Nell’ultima, datata 3 marzo 1991, da Bucarest invece confessa: «Senza la religione cristiana, l’uomo vivrebbe l’inquietudine causata dai limiti esistenziali e dalla morte assoluta. (…) Quanto è magnifica la visione cristiana dell’uomo in cui i folli, i falliti e i geni si incontrano fraternamente, qui e al di là!».
La raccolta si completa con la trascrizione di un’intervista televisiva di Gabriel Liiceanu a Petre Ţuţea del 1990. In essa l’intellettuale sostiene che «la via umana deve ritrarsi dinanzi a quella divina, che assume due forme: l’ispirazione – la grazia divina – e la rivelazione – l’azione diretta della divinità» e ricorda che «Newton, interrogato su come avesse scoperto la legge di gravitazione universale, rispose: “Sono stato ispirato!”». Sostiene anche «la conoscenza dei fenomeni da parte del presunto uomo autonomo è illusoria» e ancora cita lo scienziato che, quando gli si venne chiesto cosa sia la gravità, rispose: “Dio!”.

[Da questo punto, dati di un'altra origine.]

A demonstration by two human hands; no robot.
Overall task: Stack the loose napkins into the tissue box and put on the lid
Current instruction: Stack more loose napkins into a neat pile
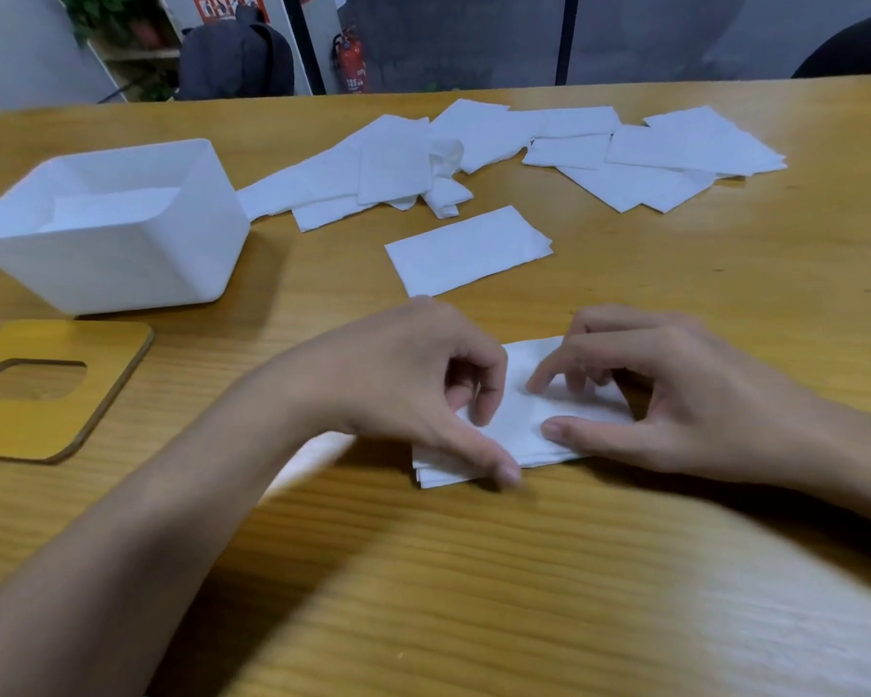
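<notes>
Your left hand (413, 389) and right hand (665, 394) meet over a small stack of folded white paper napkins (519, 425) on the light wooden table (473, 570), apparently squaring its edges before it goes into the box. Left thumb and bent forefinger pinch the stack's near left corner. On the right, the curled fingertips and thumb bear on the top sheet, drawn toward each other as if nipping it. The other fingers of both hands are curled in, not spread.

The white plastic tissue box (111, 264) stands open at far left, within easy reach, with some napkins already lying flat inside. Its flat wooden lid (96, 394), cut with a rounded opening, lies beside it, likely parked until the filling is done. A single folded white napkin (468, 249) waits just beyond your hands, probably next for the stack.

By count: one box, one lid, one stack in hand, one napkin set apart. The loose white napkins (624, 153) strewn farther back form two overlapping groups, one sheet crumpled; they overlap too much for an exact tally, though they look like a dozen or so. A white corner also peeks from under your left wrist.
</notes>
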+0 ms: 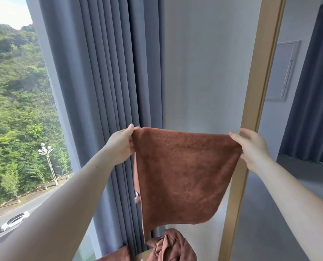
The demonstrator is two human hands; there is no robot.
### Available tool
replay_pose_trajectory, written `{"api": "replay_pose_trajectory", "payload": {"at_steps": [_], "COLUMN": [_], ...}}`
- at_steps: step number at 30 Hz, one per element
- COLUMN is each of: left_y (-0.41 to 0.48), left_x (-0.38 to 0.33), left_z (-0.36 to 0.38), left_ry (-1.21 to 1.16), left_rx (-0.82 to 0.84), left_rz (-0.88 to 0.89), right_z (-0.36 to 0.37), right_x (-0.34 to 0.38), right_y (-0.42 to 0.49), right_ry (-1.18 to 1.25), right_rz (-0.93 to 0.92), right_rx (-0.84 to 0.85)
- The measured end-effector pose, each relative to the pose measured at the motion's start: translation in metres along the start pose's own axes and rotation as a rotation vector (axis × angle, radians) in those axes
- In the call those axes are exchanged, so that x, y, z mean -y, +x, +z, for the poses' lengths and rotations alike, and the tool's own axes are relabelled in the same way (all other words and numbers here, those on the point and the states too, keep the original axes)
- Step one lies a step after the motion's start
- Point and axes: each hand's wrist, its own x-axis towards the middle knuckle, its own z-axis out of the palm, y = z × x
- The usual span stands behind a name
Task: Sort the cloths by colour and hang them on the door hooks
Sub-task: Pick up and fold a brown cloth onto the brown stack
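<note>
left hand [122,146] | right hand [253,149] | both pinch brown cloth [185,176] top corners

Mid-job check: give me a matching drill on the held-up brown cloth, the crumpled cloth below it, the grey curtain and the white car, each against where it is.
Things:
1. spread brown cloth
2. crumpled brown cloth
3. grey curtain
4. white car

Places:
A. outside, on the road
B. pinched at its top corners by the left hand and the right hand
C. hanging in folds behind the left hand
D. bunched low, under the hanging one

Pairs: 1-B, 2-D, 3-C, 4-A
</note>
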Motion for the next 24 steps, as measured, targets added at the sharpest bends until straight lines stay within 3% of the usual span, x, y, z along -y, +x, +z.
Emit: {"api": "replay_pose_trajectory", "payload": {"at_steps": [3,6,9,11,15,24], "left_y": [-0.002,-0.002,-0.002,-0.001,0.001,-0.007], "left_x": [-0.006,-0.01,-0.011,-0.01,-0.006,-0.021], "left_z": [-0.008,-0.013,-0.018,-0.023,-0.034,-0.035], "left_ry": [0.104,0.217,0.5,0.623,0.572,0.57], "left_rx": [0.11,0.062,-0.01,-0.051,-0.121,-0.099], "left_rz": [0.062,0.077,0.135,0.14,0.12,0.151], "right_z": [-0.004,-0.013,-0.017,-0.015,-0.011,-0.013], "right_x": [0.008,0.013,0.015,0.017,0.021,0.024], "right_y": [-0.002,0.001,0.0,-0.001,-0.001,0.008], "right_ry": [-0.01,0.003,-0.054,-0.152,-0.258,-0.267], "right_rz": [0.006,0.029,0.046,0.008,-0.063,-0.093], "right_rx": [0.083,0.239,0.415,0.415,0.358,0.335]}}
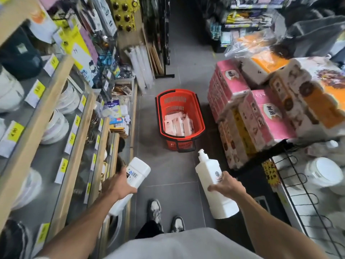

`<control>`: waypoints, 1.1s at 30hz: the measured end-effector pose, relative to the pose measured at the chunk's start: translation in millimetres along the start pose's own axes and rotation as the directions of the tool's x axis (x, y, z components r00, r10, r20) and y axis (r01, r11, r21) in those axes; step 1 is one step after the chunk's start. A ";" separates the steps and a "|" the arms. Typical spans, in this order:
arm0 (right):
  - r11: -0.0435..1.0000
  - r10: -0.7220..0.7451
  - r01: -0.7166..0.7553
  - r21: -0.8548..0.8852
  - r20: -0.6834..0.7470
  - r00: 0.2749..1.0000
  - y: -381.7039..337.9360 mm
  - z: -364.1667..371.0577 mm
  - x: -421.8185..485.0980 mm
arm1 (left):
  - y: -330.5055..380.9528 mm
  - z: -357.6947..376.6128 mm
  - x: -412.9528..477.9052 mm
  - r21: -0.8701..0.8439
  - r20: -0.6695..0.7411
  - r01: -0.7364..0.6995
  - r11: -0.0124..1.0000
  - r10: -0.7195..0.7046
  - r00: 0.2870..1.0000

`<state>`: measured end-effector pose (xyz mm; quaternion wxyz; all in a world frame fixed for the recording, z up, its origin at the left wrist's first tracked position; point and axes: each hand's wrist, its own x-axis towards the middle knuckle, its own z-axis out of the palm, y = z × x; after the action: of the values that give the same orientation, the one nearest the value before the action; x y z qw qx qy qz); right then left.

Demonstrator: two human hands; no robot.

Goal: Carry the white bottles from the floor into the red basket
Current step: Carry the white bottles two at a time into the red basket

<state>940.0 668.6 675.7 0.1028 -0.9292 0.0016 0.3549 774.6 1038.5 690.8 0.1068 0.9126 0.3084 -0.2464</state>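
Two white bottles are off the floor, one in each hand. The left hand (119, 181) has its fingers wrapped around a bottle with a barcode label (133, 177), held base-forward, its far end pointing up the aisle. The right hand (226, 185) grips a pump bottle (211, 181) around its middle, pump head toward the basket and base toward the body.

Ahead, on the grey tiled floor (168, 174), stands the red basket (180, 116) — well apart from both hands, between the wooden shelves (61, 101) on the left and the stacked pink paper packs (242, 109) on the right. Pale packages lie inside it; they look like more white bottles, though blur makes that uncertain. Its black handle is folded down at the near end.

Below, two sneakers (164, 215) show on the tiles — the left one ahead of the right.
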 end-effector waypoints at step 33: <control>0.999 0.031 -0.029 0.032 -0.072 0.997 -167.8 -145.6 200.2 | 97.7 -169.0 288.0 -0.031 -0.025 -0.153 0.988 0.152 0.988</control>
<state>1198.5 818.8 681.3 0.1119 -0.9397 0.0249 0.3223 1097.8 1167.1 691.1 0.1368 0.9343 0.2429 -0.2221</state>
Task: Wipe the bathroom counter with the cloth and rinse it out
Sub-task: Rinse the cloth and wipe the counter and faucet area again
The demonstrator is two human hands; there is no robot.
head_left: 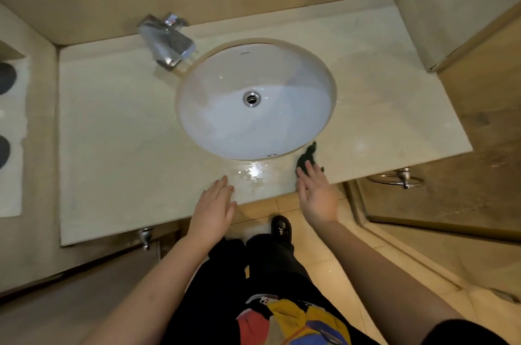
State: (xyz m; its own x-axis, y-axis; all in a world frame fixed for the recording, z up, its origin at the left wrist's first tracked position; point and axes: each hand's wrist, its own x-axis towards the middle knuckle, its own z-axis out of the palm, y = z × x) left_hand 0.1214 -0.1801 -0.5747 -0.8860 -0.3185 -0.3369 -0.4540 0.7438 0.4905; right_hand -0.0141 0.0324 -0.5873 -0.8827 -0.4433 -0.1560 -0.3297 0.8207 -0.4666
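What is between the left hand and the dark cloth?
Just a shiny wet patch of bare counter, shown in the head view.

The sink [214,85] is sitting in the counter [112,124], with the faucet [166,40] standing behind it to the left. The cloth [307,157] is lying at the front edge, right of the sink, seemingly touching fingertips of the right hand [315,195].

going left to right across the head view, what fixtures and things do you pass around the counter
faucet → drain → dark cloth → towel ring
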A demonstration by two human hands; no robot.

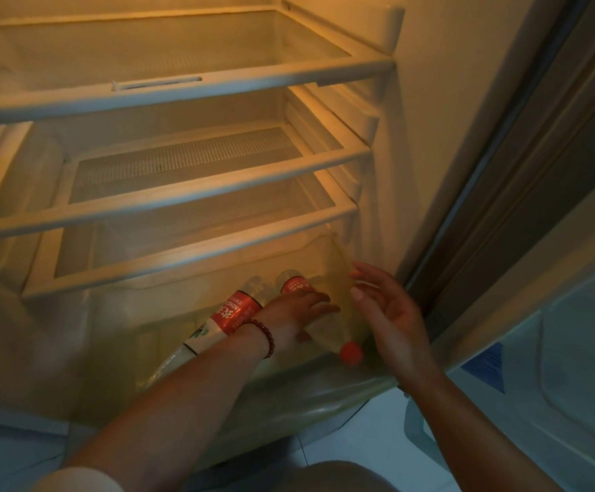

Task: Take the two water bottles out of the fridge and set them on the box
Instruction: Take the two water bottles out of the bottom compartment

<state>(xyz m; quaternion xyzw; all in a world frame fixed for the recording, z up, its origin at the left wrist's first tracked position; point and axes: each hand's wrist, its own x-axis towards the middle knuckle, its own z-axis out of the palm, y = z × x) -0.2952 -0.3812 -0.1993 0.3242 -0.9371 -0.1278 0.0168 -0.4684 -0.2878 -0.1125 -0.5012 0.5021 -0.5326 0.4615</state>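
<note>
Two clear water bottles with red labels lie side by side in the fridge's bottom drawer. The left bottle points its base to the back. The right bottle has its red cap toward me. My left hand, with a red bead bracelet on the wrist, reaches into the drawer and closes around the right bottle's body. My right hand hovers open just right of the drawer's edge, touching nothing. The box is not in view.
Three bare glass shelves stack above the drawer, the lowest overhanging the bottles. The fridge's right wall and door gasket stand close to my right hand. The open door's inner liner lies to the right. White floor tiles show below.
</note>
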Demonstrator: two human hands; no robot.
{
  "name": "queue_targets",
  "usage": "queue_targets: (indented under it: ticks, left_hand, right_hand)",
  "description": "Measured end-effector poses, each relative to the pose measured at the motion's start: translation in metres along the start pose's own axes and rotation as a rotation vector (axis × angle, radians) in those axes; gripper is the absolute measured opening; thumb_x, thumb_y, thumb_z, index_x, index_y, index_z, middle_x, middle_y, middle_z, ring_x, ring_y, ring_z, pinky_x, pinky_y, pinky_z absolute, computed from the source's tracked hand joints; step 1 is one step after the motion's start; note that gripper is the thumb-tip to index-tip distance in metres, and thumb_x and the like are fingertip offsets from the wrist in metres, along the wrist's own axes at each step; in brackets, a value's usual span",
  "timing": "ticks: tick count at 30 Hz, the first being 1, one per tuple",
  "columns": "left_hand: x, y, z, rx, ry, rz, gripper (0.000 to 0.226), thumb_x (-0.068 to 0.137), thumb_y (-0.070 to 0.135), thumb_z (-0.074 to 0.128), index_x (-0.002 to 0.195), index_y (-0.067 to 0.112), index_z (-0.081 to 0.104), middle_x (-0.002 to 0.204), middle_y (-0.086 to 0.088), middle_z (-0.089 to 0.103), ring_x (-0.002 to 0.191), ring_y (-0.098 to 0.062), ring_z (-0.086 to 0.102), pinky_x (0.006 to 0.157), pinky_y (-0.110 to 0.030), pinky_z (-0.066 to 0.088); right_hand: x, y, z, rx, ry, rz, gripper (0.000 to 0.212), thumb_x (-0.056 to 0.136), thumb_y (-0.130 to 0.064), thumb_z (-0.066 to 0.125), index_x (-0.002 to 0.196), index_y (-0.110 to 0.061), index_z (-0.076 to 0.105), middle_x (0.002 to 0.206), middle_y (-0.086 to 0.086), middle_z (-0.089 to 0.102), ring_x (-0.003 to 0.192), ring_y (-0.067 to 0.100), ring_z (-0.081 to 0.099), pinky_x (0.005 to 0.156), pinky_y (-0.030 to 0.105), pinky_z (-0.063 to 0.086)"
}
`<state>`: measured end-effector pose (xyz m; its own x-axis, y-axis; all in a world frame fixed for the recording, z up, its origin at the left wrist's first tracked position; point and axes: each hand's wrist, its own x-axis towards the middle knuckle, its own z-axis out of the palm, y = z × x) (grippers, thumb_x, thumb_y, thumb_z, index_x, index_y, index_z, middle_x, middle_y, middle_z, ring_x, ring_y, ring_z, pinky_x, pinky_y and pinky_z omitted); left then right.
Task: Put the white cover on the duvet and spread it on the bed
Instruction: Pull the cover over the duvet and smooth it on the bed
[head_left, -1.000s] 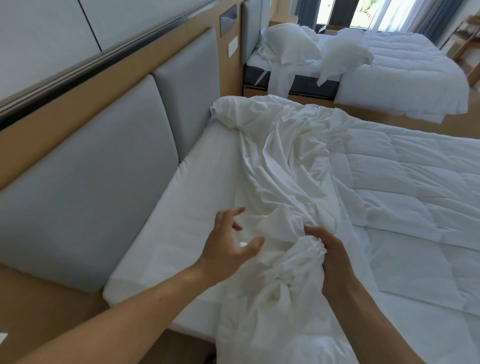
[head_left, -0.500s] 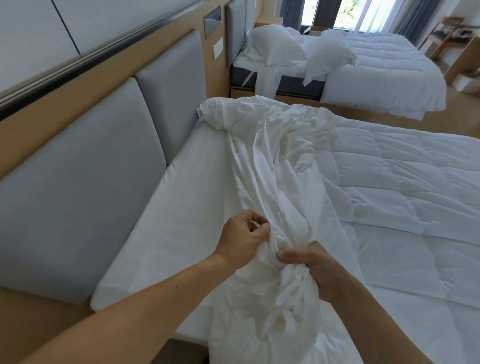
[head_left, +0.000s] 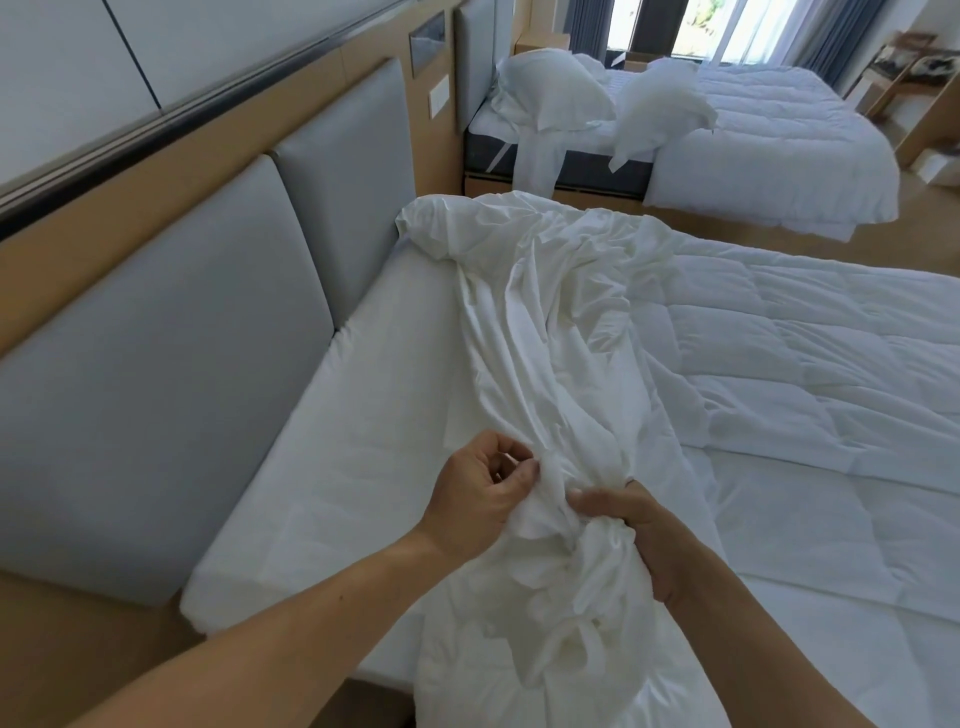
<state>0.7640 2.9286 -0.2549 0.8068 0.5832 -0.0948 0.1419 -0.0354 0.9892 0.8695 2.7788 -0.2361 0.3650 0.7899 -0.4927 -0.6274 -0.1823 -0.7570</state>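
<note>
Far left: grey padded headboard panels (head_left: 156, 364) run along the head edge of the bed (head_left: 353, 441), touching the mattress.

Next to them: a bare strip of white fitted sheet, wide at the near edge and narrowing toward the far head corner. Nothing lies on it.

Centre: the crumpled white fabric cover (head_left: 545, 332) lies in a long ridge from the far head corner down to the near edge, where its bunched end hangs over the side.

Left hand (head_left: 483, 493): fingers curled, thumb and forefinger pinching a fold of the cover at the ridge's left flank.

Right hand (head_left: 639, 530): closed around the bunched fabric, just beside the left hand, nearly touching it. Both hands sit near the bed's near edge.

Right of the cover: the quilted white duvet (head_left: 805, 374) lies flat across the rest of the bed. The cover overlaps its left edge; the duvet is not inside the cover here.

Beyond the far edge: a strip of wooden floor (head_left: 831, 244), then a second bed (head_left: 753, 156) with white pillows (head_left: 545, 98) at its head end.
</note>
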Motion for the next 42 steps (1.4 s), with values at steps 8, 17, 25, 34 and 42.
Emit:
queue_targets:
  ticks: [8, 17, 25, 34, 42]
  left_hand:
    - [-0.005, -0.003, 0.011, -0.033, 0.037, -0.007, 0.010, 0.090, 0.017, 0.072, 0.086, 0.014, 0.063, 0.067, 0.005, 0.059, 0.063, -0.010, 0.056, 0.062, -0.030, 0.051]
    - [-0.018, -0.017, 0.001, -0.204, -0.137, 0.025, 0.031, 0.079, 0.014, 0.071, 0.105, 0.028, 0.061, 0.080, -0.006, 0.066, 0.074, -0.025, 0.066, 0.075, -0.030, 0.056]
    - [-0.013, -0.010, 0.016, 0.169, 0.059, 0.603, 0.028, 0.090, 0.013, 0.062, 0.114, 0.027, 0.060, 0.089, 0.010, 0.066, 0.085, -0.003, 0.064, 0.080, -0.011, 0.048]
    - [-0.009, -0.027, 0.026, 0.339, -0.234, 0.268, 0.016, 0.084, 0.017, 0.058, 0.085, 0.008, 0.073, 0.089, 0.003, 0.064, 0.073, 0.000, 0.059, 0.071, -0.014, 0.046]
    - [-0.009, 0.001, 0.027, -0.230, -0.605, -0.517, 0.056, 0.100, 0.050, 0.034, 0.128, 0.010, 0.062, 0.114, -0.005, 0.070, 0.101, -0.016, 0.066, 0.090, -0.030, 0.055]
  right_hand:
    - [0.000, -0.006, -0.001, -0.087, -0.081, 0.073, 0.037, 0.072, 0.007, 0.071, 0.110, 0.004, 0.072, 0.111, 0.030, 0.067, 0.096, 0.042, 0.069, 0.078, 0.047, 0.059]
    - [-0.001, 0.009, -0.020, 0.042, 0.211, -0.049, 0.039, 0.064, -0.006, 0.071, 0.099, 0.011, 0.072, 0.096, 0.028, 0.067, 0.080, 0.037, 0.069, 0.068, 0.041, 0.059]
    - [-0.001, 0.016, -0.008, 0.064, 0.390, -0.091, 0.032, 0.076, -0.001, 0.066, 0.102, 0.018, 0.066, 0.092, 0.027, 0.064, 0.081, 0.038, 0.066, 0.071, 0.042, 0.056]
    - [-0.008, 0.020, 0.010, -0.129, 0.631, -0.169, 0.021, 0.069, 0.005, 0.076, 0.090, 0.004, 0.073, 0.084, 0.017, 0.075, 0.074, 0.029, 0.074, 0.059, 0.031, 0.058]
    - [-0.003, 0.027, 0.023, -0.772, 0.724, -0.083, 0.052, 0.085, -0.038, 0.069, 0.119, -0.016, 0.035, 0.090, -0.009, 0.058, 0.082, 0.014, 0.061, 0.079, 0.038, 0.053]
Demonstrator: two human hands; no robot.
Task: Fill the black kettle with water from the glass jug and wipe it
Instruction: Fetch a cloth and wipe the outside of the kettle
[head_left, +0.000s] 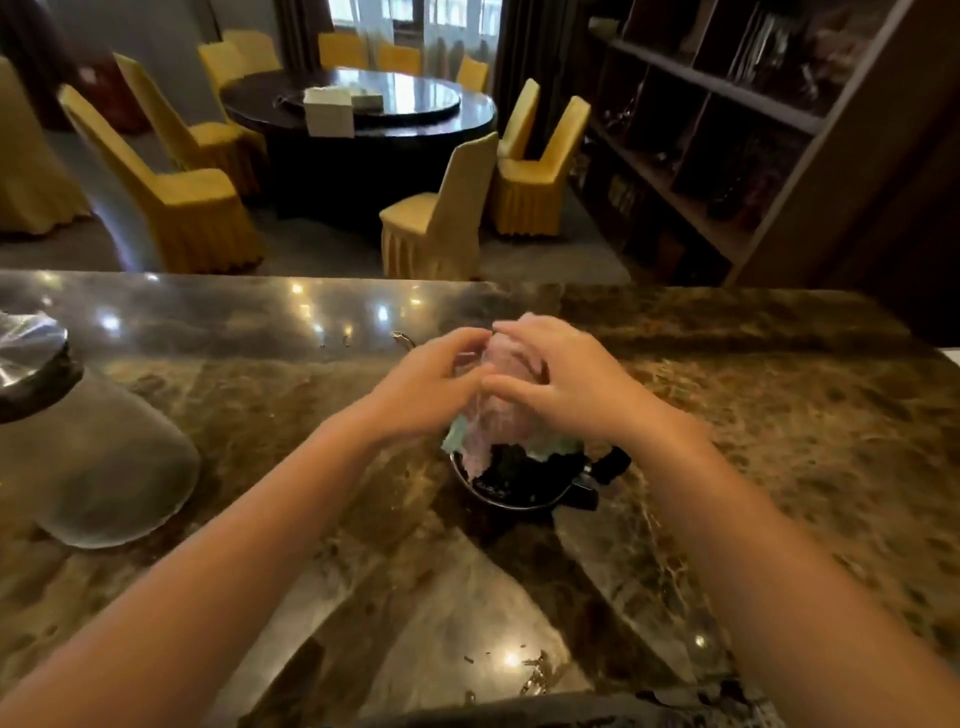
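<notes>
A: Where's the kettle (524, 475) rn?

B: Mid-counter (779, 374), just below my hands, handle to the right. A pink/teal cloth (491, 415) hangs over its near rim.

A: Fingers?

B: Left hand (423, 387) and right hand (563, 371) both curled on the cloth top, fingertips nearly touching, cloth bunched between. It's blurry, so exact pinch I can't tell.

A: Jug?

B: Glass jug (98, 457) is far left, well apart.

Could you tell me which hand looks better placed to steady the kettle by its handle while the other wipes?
Probably the right hand: the black kettle's handle sticks out on that side, below its wrist. Both hands now hold the cloth above it.
</notes>
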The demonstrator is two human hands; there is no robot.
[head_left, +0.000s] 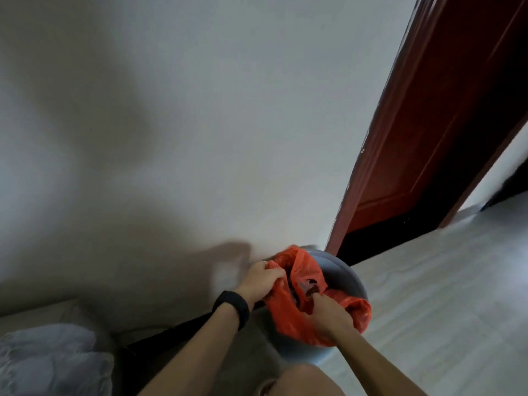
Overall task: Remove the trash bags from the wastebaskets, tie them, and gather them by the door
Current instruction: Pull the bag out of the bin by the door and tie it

Tuttavia l’autorivelazione dell’intervista raggiunge il suo culmine quando Ţuţea afferma «Io mi muovo, secondo la dogmatica cristiana, nell’“orizzonte del mistero”, come ha detto Blaga a proposito dell’uomo» e sostiene di aver fatto sua l’affermazione di Lalande che “il dogma è un mistero rivelato”. «Il mistero è l’ultima forma di liberazione dall’inquietudine dei limiti personali, dai vincoli cosmici e comunitari e dalla prospettiva dell’infinito e della morte». Per lui, la religione è libertà e confida che il suo grande amico Emil Cioran, attraverso l’inquietudine metafisica, arriverà a sottomettersi all’Assoluto Divino.